Искусство и Кофе (Ролдугина) - страница 11

— Ну, я, признаться, тоже недоумеваю. На «весело» не слишком-то похоже, да и зачем писать такое слово в последние секунды жизни? Может, просто «село»? Куда село, что село? Или «все ло»?

Перед глазами встала ярчайшая картинка — темная галерея, алая кровь, буквы на полу, начертанные дрожащей рукой… «Всело»…

Я вздрогнула, ошарашенная внезапной догадкой.

— Вы, кажется, говорили, что сына Уэста зовут Лоренс? Так может, эта надпись означает «всё Лоренс», то есть «во всем виноват Лоренс»?

— За идиота меня держите? — мрачно отозвался Эллис и в два глотка расправился с остывшим чаем. — Указание на убийцу — первое, что пришло мне в голову. Кстати, слугу в доме Уэста зовут «Вэстли» — немного похоже на это «всело», да? Почерк у убитого, к слову, прескверный — я и то лучше пишу — ничего не разберешь… Ну, да это мои трудности, не берите в голову. Распутаю потихоньку дело, никуда не денусь. Уже свидетелей начал опрашивать… Думаю задействовать и Зельду. Она знакома со многими скупщиками краденого — вдруг картина где-нибудь всплывет?
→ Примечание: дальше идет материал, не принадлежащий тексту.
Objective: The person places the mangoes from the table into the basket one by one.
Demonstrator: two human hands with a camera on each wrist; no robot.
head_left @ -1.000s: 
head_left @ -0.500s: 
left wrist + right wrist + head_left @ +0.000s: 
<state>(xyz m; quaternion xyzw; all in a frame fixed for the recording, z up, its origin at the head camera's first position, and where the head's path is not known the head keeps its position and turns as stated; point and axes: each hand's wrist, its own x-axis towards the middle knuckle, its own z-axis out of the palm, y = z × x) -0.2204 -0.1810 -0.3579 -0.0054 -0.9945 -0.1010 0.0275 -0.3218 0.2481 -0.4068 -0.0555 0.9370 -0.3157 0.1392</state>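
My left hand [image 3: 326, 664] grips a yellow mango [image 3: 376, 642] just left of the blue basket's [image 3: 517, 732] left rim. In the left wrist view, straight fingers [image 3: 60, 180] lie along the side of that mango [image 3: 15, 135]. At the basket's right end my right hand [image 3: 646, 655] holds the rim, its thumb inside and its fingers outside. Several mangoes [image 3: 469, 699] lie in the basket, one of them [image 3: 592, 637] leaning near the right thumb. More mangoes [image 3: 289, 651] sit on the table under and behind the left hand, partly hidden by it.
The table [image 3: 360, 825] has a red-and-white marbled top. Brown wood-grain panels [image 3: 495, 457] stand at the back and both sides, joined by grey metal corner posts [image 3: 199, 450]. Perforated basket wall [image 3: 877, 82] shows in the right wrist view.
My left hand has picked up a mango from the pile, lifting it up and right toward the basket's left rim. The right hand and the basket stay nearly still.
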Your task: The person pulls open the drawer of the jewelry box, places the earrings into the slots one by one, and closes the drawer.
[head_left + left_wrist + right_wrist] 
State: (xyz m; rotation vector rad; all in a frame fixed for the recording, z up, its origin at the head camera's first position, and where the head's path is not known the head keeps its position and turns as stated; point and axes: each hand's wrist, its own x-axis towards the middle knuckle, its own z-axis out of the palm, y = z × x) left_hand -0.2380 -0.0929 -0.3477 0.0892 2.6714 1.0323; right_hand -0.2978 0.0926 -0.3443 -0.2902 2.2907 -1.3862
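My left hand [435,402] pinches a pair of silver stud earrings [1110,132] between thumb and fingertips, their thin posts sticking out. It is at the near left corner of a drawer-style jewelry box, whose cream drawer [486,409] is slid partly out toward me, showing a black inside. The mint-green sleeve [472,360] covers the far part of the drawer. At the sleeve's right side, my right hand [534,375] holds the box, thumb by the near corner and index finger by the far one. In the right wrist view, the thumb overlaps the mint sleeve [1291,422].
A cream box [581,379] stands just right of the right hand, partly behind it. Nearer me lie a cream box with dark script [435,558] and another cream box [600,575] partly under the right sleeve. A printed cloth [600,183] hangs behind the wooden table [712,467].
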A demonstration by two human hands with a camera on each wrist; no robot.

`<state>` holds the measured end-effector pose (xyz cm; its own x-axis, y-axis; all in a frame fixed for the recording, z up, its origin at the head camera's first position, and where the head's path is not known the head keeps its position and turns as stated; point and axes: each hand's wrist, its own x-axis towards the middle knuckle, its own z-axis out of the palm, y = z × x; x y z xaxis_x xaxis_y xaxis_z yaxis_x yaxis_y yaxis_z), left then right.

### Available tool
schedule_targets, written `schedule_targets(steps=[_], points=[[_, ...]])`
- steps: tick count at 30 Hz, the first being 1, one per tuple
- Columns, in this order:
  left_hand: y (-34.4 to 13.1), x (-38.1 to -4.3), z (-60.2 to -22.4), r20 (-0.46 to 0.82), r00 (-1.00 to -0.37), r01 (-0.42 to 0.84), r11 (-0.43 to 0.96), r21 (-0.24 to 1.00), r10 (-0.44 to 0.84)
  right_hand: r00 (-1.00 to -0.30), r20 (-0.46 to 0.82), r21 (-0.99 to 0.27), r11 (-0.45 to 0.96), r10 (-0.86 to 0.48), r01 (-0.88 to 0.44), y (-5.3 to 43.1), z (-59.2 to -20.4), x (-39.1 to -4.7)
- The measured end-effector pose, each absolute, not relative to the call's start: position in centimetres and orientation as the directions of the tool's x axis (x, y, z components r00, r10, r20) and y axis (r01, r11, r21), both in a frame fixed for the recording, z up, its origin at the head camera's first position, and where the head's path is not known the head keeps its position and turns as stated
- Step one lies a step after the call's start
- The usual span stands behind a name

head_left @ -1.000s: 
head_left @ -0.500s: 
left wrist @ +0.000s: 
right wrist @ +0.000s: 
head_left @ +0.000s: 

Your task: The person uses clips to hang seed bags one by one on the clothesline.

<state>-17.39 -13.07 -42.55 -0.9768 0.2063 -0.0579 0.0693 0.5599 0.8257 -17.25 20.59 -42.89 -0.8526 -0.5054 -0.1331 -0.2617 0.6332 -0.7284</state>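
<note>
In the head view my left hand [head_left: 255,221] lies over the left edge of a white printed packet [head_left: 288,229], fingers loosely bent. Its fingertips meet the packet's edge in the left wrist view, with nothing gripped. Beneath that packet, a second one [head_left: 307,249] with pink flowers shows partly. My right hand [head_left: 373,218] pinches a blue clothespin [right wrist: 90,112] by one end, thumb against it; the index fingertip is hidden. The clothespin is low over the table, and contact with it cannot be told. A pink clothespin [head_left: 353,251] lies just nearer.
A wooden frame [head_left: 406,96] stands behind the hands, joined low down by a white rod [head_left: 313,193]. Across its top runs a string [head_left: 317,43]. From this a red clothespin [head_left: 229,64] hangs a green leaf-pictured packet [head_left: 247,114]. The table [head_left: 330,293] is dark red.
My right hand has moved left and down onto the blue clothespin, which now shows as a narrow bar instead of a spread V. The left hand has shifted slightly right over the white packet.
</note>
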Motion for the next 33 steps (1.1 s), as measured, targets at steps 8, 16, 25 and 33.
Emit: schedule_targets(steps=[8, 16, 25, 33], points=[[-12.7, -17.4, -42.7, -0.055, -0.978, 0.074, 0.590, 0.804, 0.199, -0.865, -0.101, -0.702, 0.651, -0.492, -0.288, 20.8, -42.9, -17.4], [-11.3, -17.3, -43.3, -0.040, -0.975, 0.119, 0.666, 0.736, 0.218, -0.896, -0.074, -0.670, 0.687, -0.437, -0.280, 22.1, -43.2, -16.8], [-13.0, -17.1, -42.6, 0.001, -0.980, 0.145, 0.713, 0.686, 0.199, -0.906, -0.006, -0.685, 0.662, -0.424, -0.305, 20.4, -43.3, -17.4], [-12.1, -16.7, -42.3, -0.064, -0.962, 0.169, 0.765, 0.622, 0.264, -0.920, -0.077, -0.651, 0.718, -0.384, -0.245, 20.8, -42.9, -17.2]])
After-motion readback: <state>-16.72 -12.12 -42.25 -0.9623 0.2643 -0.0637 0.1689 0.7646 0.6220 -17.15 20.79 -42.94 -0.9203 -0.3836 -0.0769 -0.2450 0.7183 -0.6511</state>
Я хотела было рассказать Эллису о том, что являюсь счастливой владелицей одной из «Островитянок» Нингена, но тут звякнули восточные колокольчики над дверью.

«Неужели мы забыли запереться? — пронеслось в голове. — Кто бы это мог быть? Может, посетитель случайно оставил какую-нибудь вещь?»

— Простите, кофейня уже закрыта… — начала я говорить, разворачиваясь — и осеклась.

— Мне казалось, двери вашего дома всегда открыты для меня, Виржиния.

— Это не дом. Это кофейня, леди же сказала, — живо отреагировал Эллис и только потом обернулся к вошедшему. — Добрый вечер, а вы кто, собственно?

Я поднялась и выпрямилась так, что даже спина заболела от напряжения.

— Вы.

— Я. Доброй ночи, юная леди.

…Он ничуть не изменился. Та же манера одеваться — в темное, но не черное; сейчас — зеленое в черноту слегка приталенное пальто старомодного вида, серые — ближе к саже, чем к пеплу — брюки, начищенные до блеска ботинки, перчатки, трость и неизменная шляпа с узкими полями и прогнутой тульей. Те же очки с маленькими круглыми темно-синими стеклышками, которые он носил даже по вечерам — «обожженные глаза, чувствительные, слезятся все время», говаривала леди Милдред. По-прежнему гладко выбритый подбородок — по-лисьи острый; чуть больше стало морщин на лбу — и на этом знаки солидного возраста заканчивались, словно даже время боялось спорить с этим человеком.

Глаза — светло-карие, в желтизну. А взгляд — как и прежде, тяжелый.

Я почувствовала, что он давит на меня все больше — будто на плечи ложатся, одно за другим, мокрые горячие одеяла.